FERDINAND VII. OF SPAIN.

There is no court in Europe about which so little is known as that of Madrid, and certainly no European sovereign whose character and habits have been so studiously misrepresented as those of Ferdinand. The first time we beheld this monarch, we could scarcely credit the evidence of our senses. Walking in the gardens of the Retiro, at the time crowded with company, we encountered a portly old gentleman, quite unattended, habited in a plain, blue coat and nankeen trousers. This was Ferdinand, El Rey absoluto, whom, in our mind's eye, we had long sketched with the dark pencil of a Murillo. On a countenance that we expected to have seen marked by all the dark and fiery passions of a Caesar Borgia, we beheld an expression of bonhomie—a total absence of hauteur, still less of ferocity; in fact, so totally different was he in appearance from all that we had preconceived, that it was with some difficulty we could persuade ourselves that our cicerone was not practising upon our credulity. So much, then, for the notion, that he never trusts himself out of his palace without being surrounded by a formidable guard. Perhaps no monarch is oftener seen without, or evinces less fear for his personal safety, than the tyrant Ferdinand.

By men of all parties, at Madrid, he is spoken of as a man not naturally vicious, but equally prone to good or evil, according to the direction impressed upon him towards either of these two ends, arising from a wily indolence of character, that, conscious of its own inability, throws itself on another. Leave him, say they, but the name of king, his secretaries, his valets, and his favourite amusements,—give him his Havanna cigars, (a lot of which he sends daily to the officer of the guard,)—and he would willingly consent to any change that might be proposed to him.
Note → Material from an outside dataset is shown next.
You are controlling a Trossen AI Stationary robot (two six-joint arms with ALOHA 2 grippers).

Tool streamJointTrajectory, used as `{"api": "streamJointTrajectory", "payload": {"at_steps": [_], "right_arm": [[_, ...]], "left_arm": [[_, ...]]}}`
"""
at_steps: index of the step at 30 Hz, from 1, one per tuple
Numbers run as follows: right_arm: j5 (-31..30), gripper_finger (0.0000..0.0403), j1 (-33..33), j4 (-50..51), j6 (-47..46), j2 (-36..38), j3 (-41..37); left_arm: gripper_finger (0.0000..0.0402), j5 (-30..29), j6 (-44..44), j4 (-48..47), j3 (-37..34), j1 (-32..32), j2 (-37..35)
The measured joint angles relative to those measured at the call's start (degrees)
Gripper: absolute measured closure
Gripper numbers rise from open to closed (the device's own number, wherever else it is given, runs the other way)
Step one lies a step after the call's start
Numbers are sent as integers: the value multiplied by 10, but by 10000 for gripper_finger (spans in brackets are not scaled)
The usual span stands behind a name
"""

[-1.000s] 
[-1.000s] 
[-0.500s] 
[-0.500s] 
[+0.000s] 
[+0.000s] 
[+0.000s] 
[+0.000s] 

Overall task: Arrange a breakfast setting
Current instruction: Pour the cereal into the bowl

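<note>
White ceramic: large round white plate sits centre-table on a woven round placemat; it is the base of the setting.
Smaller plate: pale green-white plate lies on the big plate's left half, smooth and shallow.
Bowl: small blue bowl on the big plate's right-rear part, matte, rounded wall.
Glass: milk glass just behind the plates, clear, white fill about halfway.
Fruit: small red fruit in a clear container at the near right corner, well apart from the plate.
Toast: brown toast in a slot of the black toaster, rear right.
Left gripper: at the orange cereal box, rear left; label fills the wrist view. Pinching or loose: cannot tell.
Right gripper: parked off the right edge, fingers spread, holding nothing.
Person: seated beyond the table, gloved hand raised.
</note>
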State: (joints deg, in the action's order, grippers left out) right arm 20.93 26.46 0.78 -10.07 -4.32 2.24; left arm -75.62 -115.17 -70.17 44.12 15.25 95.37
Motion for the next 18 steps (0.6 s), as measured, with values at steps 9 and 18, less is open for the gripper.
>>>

The faults or the vices of Ferdinand are owing to his neglected and defective education; no care was taken to prepare him for his high station.

It was in the spirit of party that he embroidered a petticoat for the Holy Virgin, solely with the view of pleasing and cajoling the clergy; for, in his heart, Ferdinand is rather a devotee to pleasure than religion. In his habits he is remarkably domesticated; he rises at an early hour, and passes the greater part of the day in his wife's apartment, of whom he is passionately fond. The queen unites to a very graceful figure an interesting expression of countenance, that sometimes wears an appearance of sadness. Such is Ferdinand of Spain, whose actual demise will disclose scenes that at present almost set political calculation at defiance.

Ferdinand has been married four times:—1st, To Marie Antoinette, daughter of the King of the Two Sicilies; 2ndly, To his neice, the Infanta of Portugal, Maria Isabella; 3rdly, To the Princess Maria Josepha-Amelia, daughter of Prince Maximilian of Saxony; and, lastly, to his present queen, Maria Carletta, daughter of the late King of Naples.—Metropolitan.